ABOUT THIS TASK:
How does the data below read from its first line through the line containing "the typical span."? Print those lines exactly.
..........
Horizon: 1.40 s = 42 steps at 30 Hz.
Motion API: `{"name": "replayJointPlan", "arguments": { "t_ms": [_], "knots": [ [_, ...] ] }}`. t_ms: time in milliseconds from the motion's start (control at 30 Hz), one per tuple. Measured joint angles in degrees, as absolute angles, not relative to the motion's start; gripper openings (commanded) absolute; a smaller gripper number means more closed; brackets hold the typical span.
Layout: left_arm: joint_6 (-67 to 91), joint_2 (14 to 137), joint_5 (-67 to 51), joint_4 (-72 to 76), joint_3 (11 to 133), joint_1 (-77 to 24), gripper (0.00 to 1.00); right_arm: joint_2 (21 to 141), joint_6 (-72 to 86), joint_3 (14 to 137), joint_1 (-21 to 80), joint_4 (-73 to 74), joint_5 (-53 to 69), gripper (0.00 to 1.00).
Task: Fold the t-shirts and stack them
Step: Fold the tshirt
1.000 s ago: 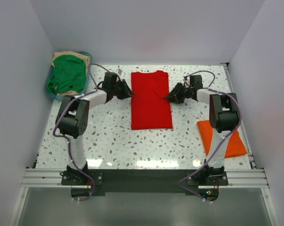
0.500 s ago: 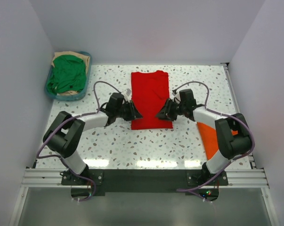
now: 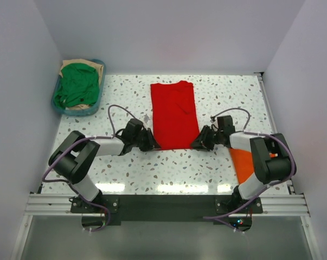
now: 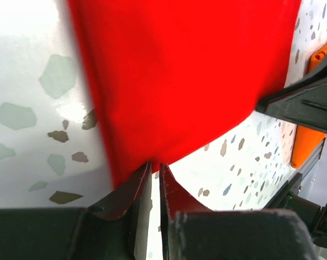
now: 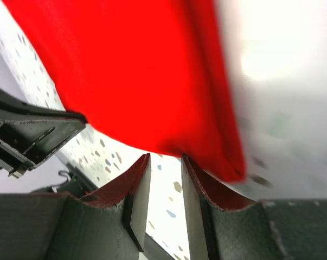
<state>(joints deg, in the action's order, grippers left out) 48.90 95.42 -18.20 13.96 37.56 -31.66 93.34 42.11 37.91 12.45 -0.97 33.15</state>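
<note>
The red t-shirt (image 3: pixel 174 114) lies flat in a long folded strip at the table's middle. My left gripper (image 3: pixel 151 144) sits low on the table at its near left corner. In the left wrist view its fingertips (image 4: pixel 155 164) are almost together, a thin slit with table showing, touching the red hem (image 4: pixel 179 70). My right gripper (image 3: pixel 197 144) is at the near right corner. In the right wrist view (image 5: pixel 166 156) it is slightly open and empty at the hem (image 5: pixel 130 70). The orange t-shirt (image 3: pixel 271 165) lies folded at the right, partly under the right arm.
A teal basket (image 3: pixel 57 106) at the far left corner holds the green t-shirt (image 3: pixel 76 86) on top of a tan one (image 3: pixel 90 66). White walls close in the table on three sides. The arm bases stand at the near edge.
Both grippers have moved from the red shirt's mid-length sides toward me, down to its near corners. The shirt has not visibly shifted.
</note>
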Motion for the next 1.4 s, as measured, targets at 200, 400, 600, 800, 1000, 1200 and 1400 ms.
{"name": "replayJointPlan", "arguments": {
  "t_ms": [200,400,600,800,1000,1200,1400],
  "knots": [
    [48.66,91.92,-16.32,11.16,36.93,-31.51,0.23,85.52,40.56,35.27,5.96,3.95,30.02,0.35],
    [48.45,84.77,-15.49,9.17,35.16,-30.17,0.37,79.81,38.0,35.27,5.98,7.99,26.11,0.38],
    [48.62,81.36,-15.11,8.69,32.05,-29.23,0.5,80.07,36.4,35.14,5.98,9.67,23.92,0.47],
    [49.91,83.44,-16.67,11.75,28.16,-29.26,0.51,82.32,35.79,35.14,5.98,9.04,23.35,0.51],
    [52.23,86.78,-18.65,18.63,27.4,-29.28,0.49,84.25,35.99,35.16,6.11,6.39,24.23,0.52],
    [55.18,89.21,-17.67,22.52,27.42,-29.47,0.46,86.35,36.8,35.38,7.09,2.79,25.06,0.45],
    [57.36,91.66,-15.88,25.32,28.32,-30.59,0.42,88.64,37.91,35.86,8.27,-0.03,25.1,0.33]
  ]
}}
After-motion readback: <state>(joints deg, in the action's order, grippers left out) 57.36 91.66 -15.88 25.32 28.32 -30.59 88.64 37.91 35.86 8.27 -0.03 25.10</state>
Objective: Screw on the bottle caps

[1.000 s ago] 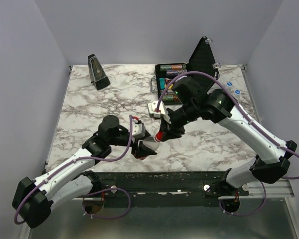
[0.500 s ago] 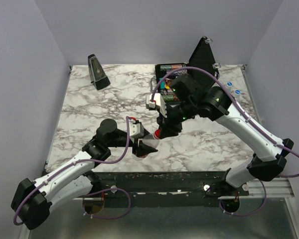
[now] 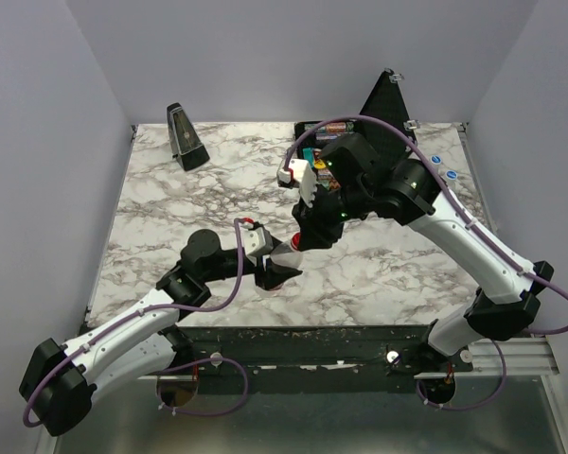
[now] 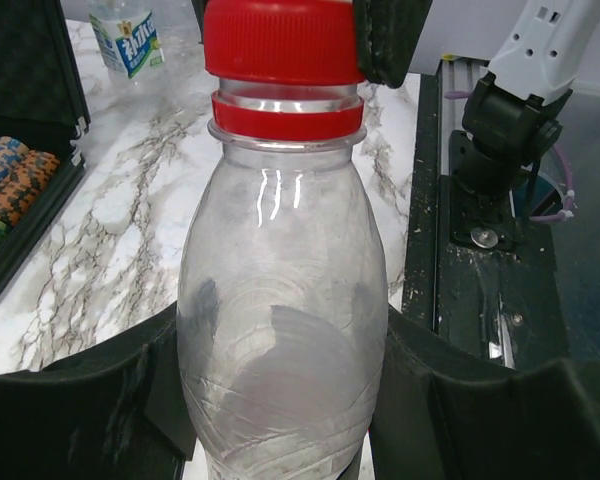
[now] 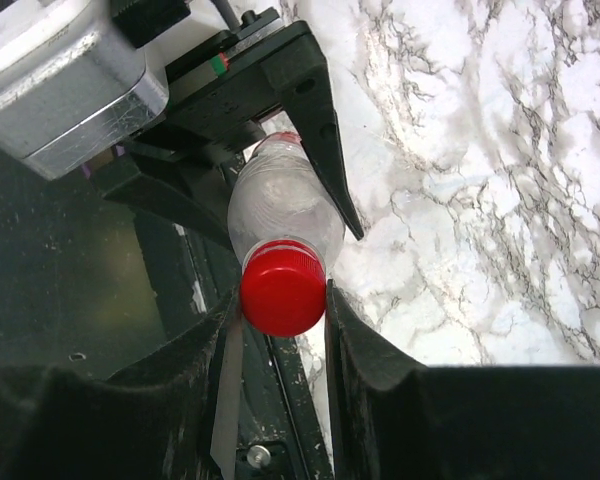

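Right wrist view: grips red cap [image 5: 283, 287] in right pincer [image 5: 281, 302], bottle [image 5: 280, 205] stretching lengthwise toward 12 o'clock into left pincer [image 4: 280, 420] clamped round its body.

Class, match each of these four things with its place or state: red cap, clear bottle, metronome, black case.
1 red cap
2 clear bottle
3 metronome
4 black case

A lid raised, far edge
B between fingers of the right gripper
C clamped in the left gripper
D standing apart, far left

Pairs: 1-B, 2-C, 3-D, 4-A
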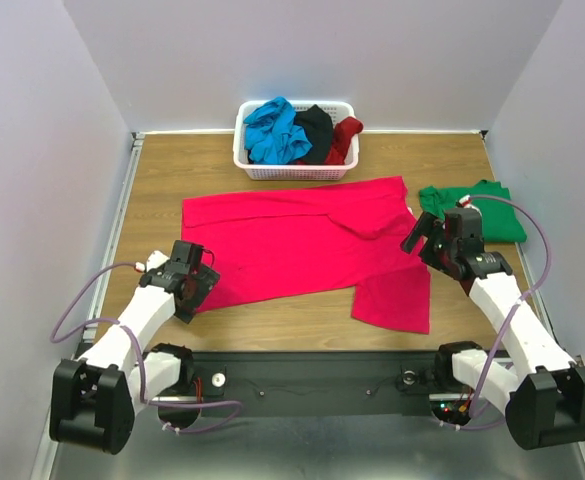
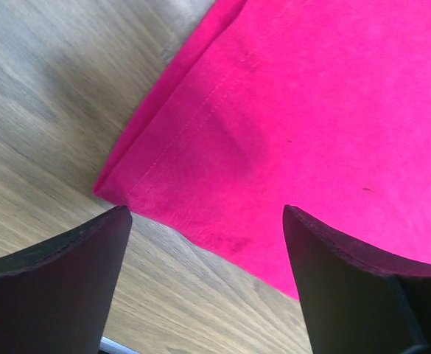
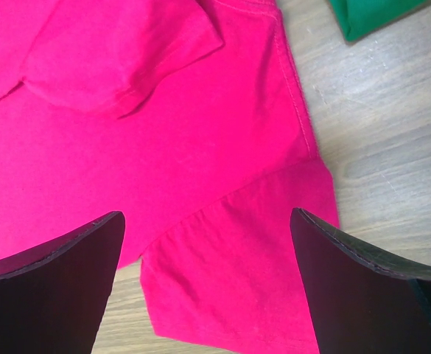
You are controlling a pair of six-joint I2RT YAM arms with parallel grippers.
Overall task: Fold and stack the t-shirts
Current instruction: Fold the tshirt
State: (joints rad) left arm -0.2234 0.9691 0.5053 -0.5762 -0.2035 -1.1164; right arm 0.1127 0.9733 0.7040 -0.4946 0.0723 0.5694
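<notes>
Fig.: no legible text, labels, brand marks, nos. or signs on any surface, in top, L-wrist or R-wrist views.

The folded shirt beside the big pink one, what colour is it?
The folded shirt is green, seen best in the top external view.

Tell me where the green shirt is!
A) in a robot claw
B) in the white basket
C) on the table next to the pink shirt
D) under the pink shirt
C: the green shirt lies on the table just right of the pink shirt, outside the basket.
</notes>
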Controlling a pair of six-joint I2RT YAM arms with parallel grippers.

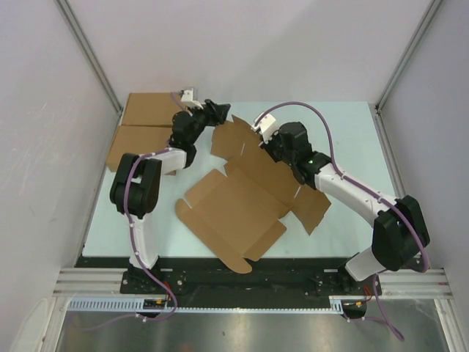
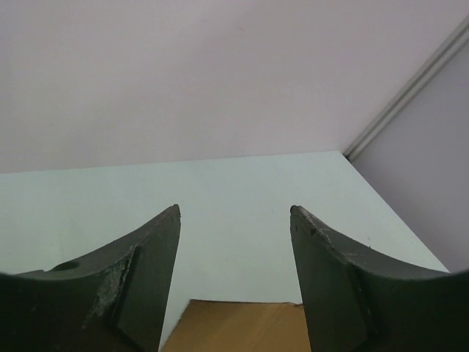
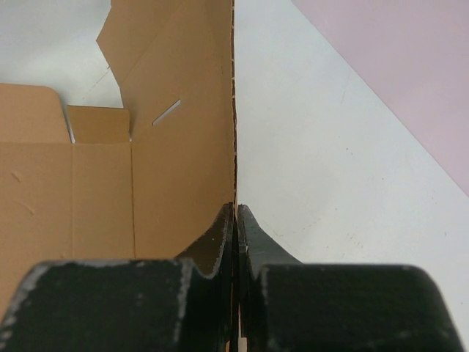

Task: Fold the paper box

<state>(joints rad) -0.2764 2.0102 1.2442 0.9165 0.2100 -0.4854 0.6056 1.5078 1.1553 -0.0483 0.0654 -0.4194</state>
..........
RESULT OF THIS TASK:
Horizon: 1.40 s = 42 steps at 30 Hz.
Motion API: `{"name": "replayJointPlan", "arguments": { "t_ms": [_], "knots": [ [_, ...] ] }}`. t_ms: time in milliseconds from the motion's start (control at 30 Hz), one per tuple. Measured joint angles in degrees, as absolute angles, not relative to the motion's start; gripper openings (commanded) absolute; a smaller gripper number means more closed; brackets hold the typical span.

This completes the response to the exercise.